Work task: Please transcribe the data that follows exactly, from its first line through the line that contains "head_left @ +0".

Provided data:
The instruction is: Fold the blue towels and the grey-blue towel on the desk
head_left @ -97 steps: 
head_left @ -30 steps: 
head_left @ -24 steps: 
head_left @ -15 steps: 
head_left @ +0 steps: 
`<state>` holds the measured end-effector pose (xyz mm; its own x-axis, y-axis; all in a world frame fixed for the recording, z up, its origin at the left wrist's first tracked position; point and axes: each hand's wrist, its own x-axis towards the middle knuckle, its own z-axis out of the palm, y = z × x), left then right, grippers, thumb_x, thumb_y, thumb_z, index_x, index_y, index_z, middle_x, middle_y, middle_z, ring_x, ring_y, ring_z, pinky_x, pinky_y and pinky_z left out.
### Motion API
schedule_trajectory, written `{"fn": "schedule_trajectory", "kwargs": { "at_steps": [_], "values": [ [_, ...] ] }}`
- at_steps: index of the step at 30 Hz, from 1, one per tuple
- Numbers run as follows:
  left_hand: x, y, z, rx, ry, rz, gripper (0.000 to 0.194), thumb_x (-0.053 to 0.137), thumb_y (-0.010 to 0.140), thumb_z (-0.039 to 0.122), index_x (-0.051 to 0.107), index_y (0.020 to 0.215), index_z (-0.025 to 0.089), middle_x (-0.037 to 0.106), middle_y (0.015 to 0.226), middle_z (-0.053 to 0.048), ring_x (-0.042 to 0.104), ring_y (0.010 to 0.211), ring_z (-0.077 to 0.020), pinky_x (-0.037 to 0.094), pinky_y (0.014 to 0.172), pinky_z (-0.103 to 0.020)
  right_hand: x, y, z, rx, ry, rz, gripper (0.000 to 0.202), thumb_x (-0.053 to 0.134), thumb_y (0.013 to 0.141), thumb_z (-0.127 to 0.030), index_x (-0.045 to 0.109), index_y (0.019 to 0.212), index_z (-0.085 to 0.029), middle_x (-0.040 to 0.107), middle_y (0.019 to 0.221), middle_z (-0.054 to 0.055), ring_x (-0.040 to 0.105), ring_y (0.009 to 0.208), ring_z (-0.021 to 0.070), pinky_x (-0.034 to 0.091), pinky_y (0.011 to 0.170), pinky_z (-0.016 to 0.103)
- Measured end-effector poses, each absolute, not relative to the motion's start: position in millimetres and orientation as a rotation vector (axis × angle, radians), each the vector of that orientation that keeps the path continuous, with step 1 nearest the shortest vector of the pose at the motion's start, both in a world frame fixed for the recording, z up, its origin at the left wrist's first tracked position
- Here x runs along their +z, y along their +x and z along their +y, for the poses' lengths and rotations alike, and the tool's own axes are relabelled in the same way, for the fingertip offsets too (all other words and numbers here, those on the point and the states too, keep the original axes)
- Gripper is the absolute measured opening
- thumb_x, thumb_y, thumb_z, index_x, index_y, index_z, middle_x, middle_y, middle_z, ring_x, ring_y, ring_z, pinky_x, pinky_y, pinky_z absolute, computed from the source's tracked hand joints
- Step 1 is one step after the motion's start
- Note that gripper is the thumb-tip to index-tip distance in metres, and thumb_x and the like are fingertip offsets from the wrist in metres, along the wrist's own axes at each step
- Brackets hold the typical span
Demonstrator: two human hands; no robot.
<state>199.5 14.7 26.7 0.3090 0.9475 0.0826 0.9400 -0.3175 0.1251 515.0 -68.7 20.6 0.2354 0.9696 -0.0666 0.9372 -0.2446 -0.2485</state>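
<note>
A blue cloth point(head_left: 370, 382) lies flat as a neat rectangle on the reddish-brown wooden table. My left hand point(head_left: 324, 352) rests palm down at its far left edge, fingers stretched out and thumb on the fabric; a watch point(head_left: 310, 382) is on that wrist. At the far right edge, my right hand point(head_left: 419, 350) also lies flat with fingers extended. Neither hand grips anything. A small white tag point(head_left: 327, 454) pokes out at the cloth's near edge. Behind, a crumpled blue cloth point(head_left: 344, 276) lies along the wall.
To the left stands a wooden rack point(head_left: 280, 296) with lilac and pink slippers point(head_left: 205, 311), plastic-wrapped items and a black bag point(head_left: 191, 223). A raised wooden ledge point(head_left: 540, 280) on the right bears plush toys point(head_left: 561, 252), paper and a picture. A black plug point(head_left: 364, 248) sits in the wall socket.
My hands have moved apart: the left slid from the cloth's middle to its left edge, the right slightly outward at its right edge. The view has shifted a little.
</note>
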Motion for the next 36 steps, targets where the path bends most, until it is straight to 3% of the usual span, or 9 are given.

Exercise answer:
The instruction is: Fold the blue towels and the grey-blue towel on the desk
head_left @ -97 steps: 
head_left @ -30 steps: 
head_left @ -24 steps: 
head_left @ -15 steps: 
head_left @ +0 steps: 

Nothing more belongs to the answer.